Что касается историков патриотического лагеря, то здесь существуют целый ряд полярных мнений. Так, ряд авторов (С. Г. Кара-Мурза, Д. О. Чураков, А. И. Вдовин[909]) считают, что поражение А. Н. Шелепина и его команды — так называемой «русской партии внутри КПСС» — имело как минимум два серьезных последствия для всего будущего страны: во-первых, оно означало фактический отказ брежневского руководства от продолжения «национально-большевистской политики первых послевоенных лет» и переход на невнятные позиции «центризма», абсолютно не готового к откровенному формированию собственного политического курса; и, во-вторых, разгром «комсомольцев» означал политическое истребление относительно молодых, но уже довольно опытных руководителей, готовых эффективно «подменить» у руля высшей власти «старших товарищей», в результате чего в политическое небытие ушло целое поколение крупных и очень перспективных государственных деятелей страны. Хотя следует признать, что далеко не все историки патриотического лагеря склонны рассматривать команду «шелепинцев» в таком традиционном ракурсе.
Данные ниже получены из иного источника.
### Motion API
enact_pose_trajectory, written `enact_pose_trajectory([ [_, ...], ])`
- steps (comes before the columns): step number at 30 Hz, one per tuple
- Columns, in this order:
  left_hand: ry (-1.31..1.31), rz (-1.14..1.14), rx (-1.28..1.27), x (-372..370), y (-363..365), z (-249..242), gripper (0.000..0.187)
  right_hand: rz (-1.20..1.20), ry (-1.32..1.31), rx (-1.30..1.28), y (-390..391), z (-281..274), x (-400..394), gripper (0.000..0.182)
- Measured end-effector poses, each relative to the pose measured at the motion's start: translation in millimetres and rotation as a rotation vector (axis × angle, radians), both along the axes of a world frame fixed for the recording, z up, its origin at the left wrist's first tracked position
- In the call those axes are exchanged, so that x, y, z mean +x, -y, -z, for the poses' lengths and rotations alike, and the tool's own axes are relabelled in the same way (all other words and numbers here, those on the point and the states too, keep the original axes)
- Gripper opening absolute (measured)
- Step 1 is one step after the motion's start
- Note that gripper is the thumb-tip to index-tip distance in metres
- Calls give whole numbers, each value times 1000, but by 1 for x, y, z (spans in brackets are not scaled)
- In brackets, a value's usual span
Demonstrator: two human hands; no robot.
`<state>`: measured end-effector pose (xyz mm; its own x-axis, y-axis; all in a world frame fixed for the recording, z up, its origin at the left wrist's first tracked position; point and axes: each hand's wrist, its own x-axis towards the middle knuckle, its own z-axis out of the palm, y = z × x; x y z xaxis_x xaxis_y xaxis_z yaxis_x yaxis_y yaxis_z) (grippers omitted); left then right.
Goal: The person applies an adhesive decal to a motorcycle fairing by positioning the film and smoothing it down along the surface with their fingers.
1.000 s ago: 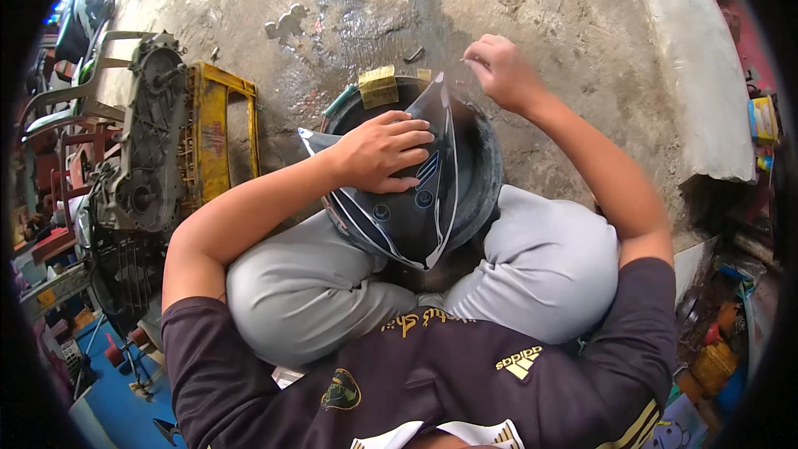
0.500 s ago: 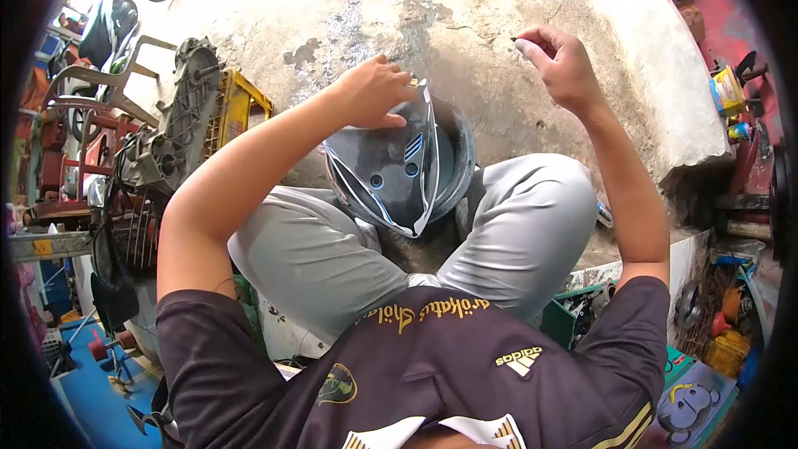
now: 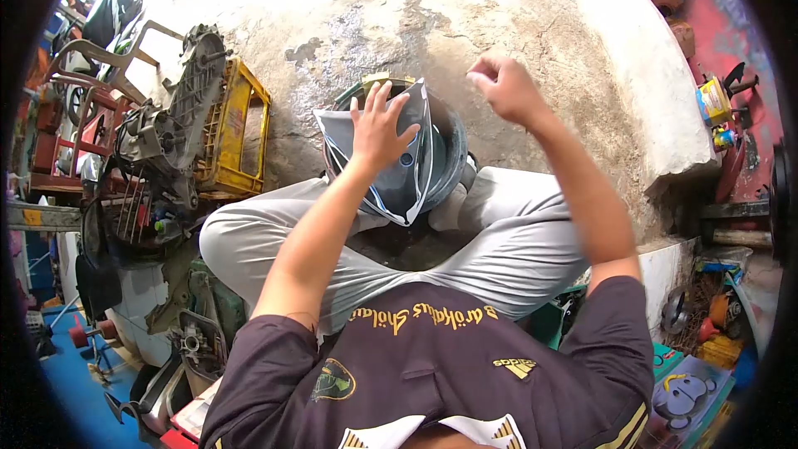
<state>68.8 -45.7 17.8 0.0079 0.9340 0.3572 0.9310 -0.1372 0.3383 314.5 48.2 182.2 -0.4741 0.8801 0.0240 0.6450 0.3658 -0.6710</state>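
Left hand (image 3: 378, 129) lay spread flat on the dark grey plastic fairing panel (image 3: 397, 170), long axis twelve-to-six; right hand (image 3: 505, 87), fingers pinched together, hovered at two o'clock.

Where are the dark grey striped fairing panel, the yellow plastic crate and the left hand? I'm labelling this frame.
dark grey striped fairing panel (image 3: 397, 183), head view, lower face.
yellow plastic crate (image 3: 230, 137), head view, side frame.
left hand (image 3: 378, 129), head view, back.

Fairing panel (image 3: 399, 170): dark grey-black with white pinstripes and blue slashes. Crate (image 3: 237, 137): yellow. Trousers (image 3: 274, 241): light grey. Shirt (image 3: 432, 366): dark maroon with gold lettering.
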Motion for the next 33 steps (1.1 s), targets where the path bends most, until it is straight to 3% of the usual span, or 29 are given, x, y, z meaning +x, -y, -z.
enact_pose_trajectory([
  [5,93,-45,26,0,41,2,69,299,-464,-375,22,133,-20,12],
  [8,111,-79,34,-7,48,13,69,435,-465,-195,36,205,-45,22],
  [10,151,-128,53,-2,45,16,70,466,-359,-121,50,184,-63,31],
  [19,91,-42,-87,18,41,22,72,330,-136,76,7,196,-82,46],
  [26,103,-34,-103,16,42,22,64,120,83,156,-22,198,-83,44],
  [29,123,-42,-85,15,43,23,62,12,141,256,20,182,-80,46],
  [33,153,-34,-59,14,42,25,56,79,41,182,23,190,-73,46],
])
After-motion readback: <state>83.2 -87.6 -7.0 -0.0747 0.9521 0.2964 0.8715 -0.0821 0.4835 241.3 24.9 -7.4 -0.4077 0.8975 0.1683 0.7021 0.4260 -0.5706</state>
Например, С. Н. Семанов считает, что А. Н. Шелепин, будучи чистым аппаратчиком, а не политиком, не только не создал «своей политической или даже идейной линии», но «даже и мысли не допускал опереться» на партию «русистов», которая сформировалась вокруг Первого секретаря ЦК ВЛКСМ С. П. Павлова[910]. А профессор А. В. Пыжиков в своей нашумевшей работе «Славянский разлом»[911] совершенно неожиданно назвал А. Н. Шелепина и его «птенцов» «полуукраинцами», открыто намекая на то, что они мало чем отличались от представителей «днепропетровско-молдавского» брежневского клана и по своим «барским» замашкам, и по своему отношению к работе.